The new developments out of the Garden State come amid increasing Medicaid enrollment across the United States, a trend that some speculate happened because of the Affordable Care Act. Groups that advocate for severely limiting immigration, like the Center for Immigration Studies released a report last November that blamed legal and illegal immigrants and their children accounted for the spike in Medicaid enrollment.

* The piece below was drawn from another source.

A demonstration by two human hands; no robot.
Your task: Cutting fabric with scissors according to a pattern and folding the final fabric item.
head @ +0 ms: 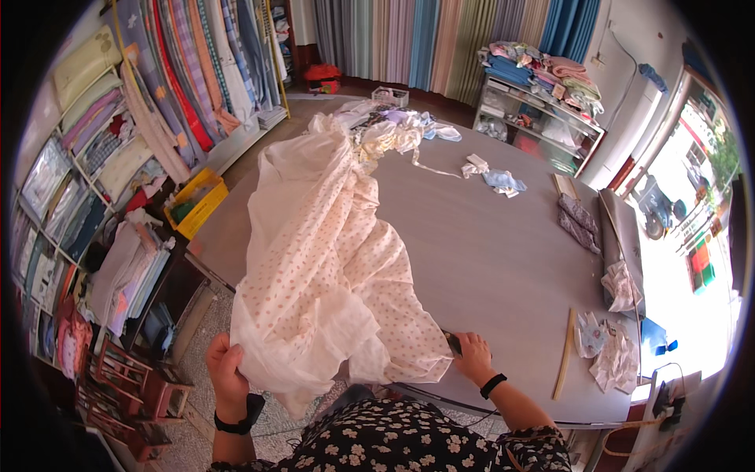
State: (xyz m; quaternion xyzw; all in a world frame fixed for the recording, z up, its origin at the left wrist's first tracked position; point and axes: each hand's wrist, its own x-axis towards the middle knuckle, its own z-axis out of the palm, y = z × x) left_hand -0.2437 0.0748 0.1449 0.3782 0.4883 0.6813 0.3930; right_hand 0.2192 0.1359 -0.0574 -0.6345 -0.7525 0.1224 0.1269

“The high rate and significant growth in Medicaid associated with immigrants is mainly the result of a legal immigration system that admits large numbers of immigrants with relatively low-levels of education, many of whom end up poor and uninsured,” the report argued. “This fact, coupled with the extensive supports we provide to low-income residents, unavoidably creates very significant costs for taxpayers.”

These sentiments echo that of those who support New Jersey’s move. Proponents say that rescinding the Medicaid benefits of immigrants who don’t meet the five-year eligibility requirements translate into a cost savings of nearly $50 million over two years. However, that may not account for the external costs of denying health care, such as emergency room visits and lost productivity due to lack of health care.

The financial costs of immigration — legal and illegal — has been the prevailing argument among oppose policies favoring members of the group. Even with the projected seven percent growth in federal Medicaid-related expenditures, costs for benefits have risen slower than that of private insurance premiums.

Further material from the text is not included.